De acordo com dados do Limpômetro, entre 2025 e os primeiros meses de 2026, foram retiradas 16.060 toneladas de resíduos na região. Somente neste ano, já são 2.385 toneladas recolhidas, números que demonstram a continuidade e a intensidade das ações realizadas pelas equipes municipais.
Cada tonelada retirada representa menos risco de proliferação de doenças e mais segurança para os moradores, principalmente durante o inverno amazônico, período em que o acúmulo de sujeira compromete o escoamento da água. Os serviços abrangem vias públicas, terrenos baldios e áreas consideradas críticas, seguindo cronogramas definidos e demandas emergenciais.
O secretário municipal de Infraestrutura, Thiago Cantanhede, destaca que o volume de material retirado reflete o planejamento estratégico. “Nosso objetivo é manter a cidade limpa e evitar problemas como alagamentos. É um trabalho diário que exige organização e presença constante nos bairros”, afirmou.

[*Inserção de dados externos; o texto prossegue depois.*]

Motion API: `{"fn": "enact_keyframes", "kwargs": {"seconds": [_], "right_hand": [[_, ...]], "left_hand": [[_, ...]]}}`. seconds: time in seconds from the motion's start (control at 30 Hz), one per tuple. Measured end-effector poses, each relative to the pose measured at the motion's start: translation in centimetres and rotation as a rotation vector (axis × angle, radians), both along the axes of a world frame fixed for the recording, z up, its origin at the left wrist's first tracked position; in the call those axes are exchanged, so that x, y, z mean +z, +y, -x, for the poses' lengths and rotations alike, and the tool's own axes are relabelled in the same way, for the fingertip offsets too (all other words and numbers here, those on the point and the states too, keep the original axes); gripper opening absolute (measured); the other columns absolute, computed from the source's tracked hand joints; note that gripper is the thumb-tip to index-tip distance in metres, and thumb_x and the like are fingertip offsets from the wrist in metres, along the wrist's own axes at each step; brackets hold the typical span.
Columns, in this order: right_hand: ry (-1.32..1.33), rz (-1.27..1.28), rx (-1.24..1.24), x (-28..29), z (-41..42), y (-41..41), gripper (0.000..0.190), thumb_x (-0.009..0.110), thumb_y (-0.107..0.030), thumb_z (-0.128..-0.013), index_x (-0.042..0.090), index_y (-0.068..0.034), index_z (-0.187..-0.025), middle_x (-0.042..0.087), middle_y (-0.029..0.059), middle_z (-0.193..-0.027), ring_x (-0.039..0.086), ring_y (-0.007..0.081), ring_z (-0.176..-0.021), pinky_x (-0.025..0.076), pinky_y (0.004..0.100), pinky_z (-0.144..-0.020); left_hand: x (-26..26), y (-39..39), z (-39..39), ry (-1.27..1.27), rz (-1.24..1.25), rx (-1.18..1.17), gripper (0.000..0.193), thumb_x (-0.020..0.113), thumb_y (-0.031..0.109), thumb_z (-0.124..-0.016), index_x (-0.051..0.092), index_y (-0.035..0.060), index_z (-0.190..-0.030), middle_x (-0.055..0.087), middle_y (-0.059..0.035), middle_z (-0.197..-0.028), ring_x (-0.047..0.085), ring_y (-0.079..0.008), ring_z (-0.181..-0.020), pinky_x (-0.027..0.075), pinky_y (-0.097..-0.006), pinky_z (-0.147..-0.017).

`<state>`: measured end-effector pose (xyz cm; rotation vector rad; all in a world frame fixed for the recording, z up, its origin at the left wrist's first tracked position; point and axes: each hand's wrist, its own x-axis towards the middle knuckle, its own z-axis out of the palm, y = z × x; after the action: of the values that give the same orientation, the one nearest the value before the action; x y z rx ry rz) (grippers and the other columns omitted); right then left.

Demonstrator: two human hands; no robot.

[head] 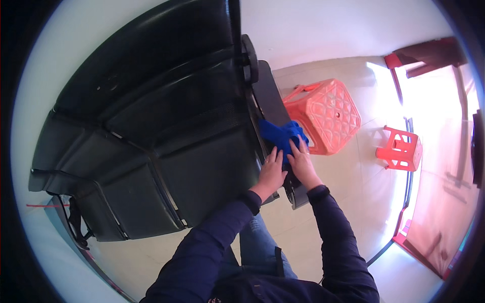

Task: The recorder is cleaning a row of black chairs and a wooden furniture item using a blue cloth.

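Note:
A crumpled blue cloth lies over the black armrest at the right end of a black waiting-room bench. My left hand has its fingertips on the near edge of the cloth, by the bench seat. Beside it, my right hand spreads its fingers over the cloth's right part. Both hands hold the cloth down on the armrest from above. The armrest surface beneath the cloth is hidden.
A red plastic stool stands close to the armrest's right side. Farther right, a smaller-looking red stool is near a bright glass door or window. Tiled floor shows around them. A white wall rises behind the bench.

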<state>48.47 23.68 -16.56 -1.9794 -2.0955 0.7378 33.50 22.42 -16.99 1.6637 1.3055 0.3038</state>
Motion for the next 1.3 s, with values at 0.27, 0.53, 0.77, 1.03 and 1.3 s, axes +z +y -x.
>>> {"fn": "enact_keyframes", "kwargs": {"seconds": [0.27, 0.53, 0.77, 1.03, 1.3], "right_hand": [[0.059, -0.031, -0.086, -2.1, 0.2, 1.4, 0.050, 0.054, -0.021, -0.089, 0.042, -0.005, -0.135, 0.034, 0.0214, -0.141, 0.031, 0.0411, -0.131, 0.028, 0.0494, -0.106], [0.080, 0.000, -0.184, 0.6, -1.8, -8.0, 0.055, 0.055, -0.019, -0.087, 0.038, -0.006, -0.138, 0.036, 0.0309, -0.136, 0.032, 0.0453, -0.129, 0.029, 0.0466, -0.107], [0.032, 0.017, -0.270, 0.3, -2.8, -15.9, 0.058, 0.054, -0.016, -0.088, 0.033, -0.006, -0.141, 0.031, 0.0318, -0.139, 0.029, 0.0464, -0.130, 0.029, 0.0452, -0.107], [0.178, 0.123, -0.331, -1.2, -4.0, -21.9, 0.065, 0.060, -0.012, -0.084, 0.031, -0.005, -0.141, 0.026, 0.0337, -0.141, 0.027, 0.0463, -0.131, 0.031, 0.0448, -0.106], [0.401, 0.201, -0.423, -6.7, -5.7, -27.4, 0.067, 0.061, -0.009, -0.082, 0.029, -0.003, -0.141, 0.043, 0.0297, -0.127, 0.046, 0.0438, -0.115, 0.042, 0.0427, -0.094]], "left_hand": [[-0.1, 2.1, -0.8, 0.107, 0.026, -0.026, 0.079, 0.069, 0.013, -0.076, 0.025, -0.0018, -0.140, 0.024, -0.0261, -0.146, 0.037, -0.0415, -0.128, 0.034, -0.0416, -0.105], [0.4, -5.8, -1.7, 0.067, -0.053, -0.186, 0.079, 0.068, 0.011, -0.075, 0.025, 0.0006, -0.140, 0.025, -0.0239, -0.146, 0.042, -0.0410, -0.123, 0.040, -0.0435, -0.100], [0.7, -12.2, -3.3, 0.055, -0.048, -0.246, 0.074, 0.065, 0.009, -0.076, 0.027, 0.0032, -0.139, 0.023, -0.0198, -0.148, 0.047, -0.0383, -0.118, 0.044, -0.0453, -0.094], [0.9, -16.9, -3.9, 0.108, -0.017, -0.302, 0.067, 0.060, 0.007, -0.078, 0.031, 0.0043, -0.139, 0.023, -0.0178, -0.149, 0.051, -0.0379, -0.113, 0.046, -0.0449, -0.092], [-0.1, -20.9, -7.5, 0.182, 0.103, -0.212, 0.065, 0.063, 0.010, -0.078, 0.034, 0.0010, -0.135, 0.024, -0.0172, -0.149, 0.052, -0.0371, -0.112, 0.046, -0.0431, -0.093]]}}
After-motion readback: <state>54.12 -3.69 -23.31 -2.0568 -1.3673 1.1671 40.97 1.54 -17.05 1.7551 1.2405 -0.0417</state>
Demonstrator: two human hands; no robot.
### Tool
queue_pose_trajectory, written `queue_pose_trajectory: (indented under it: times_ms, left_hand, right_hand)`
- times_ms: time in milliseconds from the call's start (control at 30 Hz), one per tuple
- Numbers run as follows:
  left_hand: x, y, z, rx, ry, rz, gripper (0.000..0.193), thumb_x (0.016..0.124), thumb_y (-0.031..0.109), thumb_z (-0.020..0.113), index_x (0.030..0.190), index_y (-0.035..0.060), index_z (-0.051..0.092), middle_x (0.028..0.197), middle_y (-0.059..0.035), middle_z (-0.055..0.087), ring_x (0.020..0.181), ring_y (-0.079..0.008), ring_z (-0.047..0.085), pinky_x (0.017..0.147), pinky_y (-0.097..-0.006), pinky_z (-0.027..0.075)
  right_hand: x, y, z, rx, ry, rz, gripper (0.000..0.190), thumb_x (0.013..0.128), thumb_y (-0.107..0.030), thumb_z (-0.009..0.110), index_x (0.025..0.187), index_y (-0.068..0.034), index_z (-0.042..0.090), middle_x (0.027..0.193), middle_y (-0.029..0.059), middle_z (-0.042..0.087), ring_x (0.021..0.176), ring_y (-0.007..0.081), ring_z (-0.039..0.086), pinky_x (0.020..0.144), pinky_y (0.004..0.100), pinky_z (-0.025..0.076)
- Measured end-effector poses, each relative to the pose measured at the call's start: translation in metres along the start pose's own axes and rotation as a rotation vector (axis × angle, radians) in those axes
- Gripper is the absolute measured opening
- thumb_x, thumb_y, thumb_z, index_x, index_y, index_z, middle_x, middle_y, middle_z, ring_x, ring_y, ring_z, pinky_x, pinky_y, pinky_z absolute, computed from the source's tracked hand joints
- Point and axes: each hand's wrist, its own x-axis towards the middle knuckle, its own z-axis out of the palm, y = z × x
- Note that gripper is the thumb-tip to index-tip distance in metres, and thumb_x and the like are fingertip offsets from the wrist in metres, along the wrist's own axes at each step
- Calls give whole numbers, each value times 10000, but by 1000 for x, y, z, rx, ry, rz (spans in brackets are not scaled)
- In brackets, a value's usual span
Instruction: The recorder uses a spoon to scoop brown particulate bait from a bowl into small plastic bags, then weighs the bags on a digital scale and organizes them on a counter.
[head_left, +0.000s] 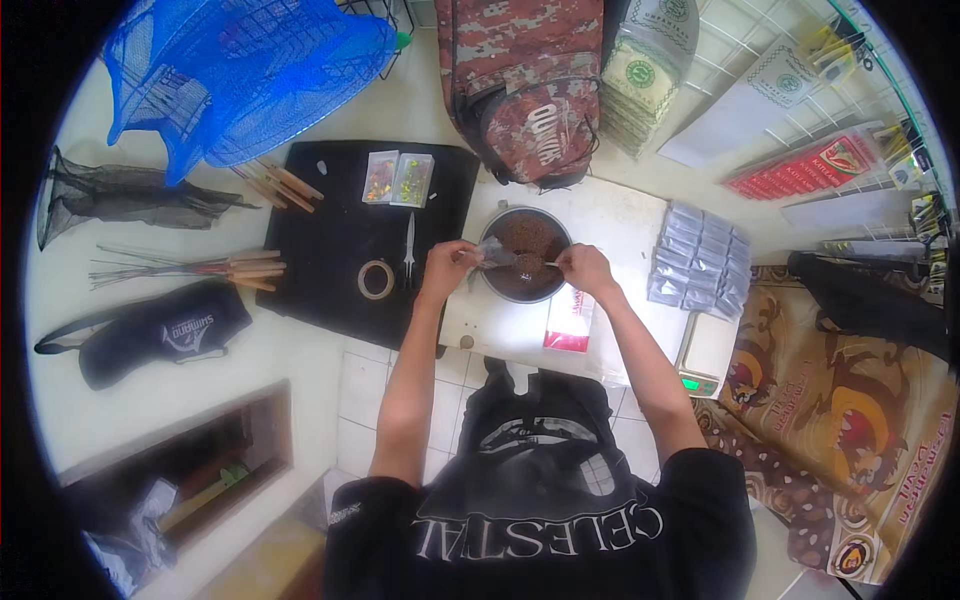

Apesar do esforço das equipes, o descarte irregular de lixo ainda é um dos principais desafios. O prefeito de Porto Velho, Léo Moraes, reforçou que a participação dos moradores é essencial para resultados duradouros. “Estamos avançando no cuidado com a cidade, mas é fundamental que a população faça sua parte, descartando corretamente os resíduos. É um trabalho conjunto que beneficia a todos”, concluiu.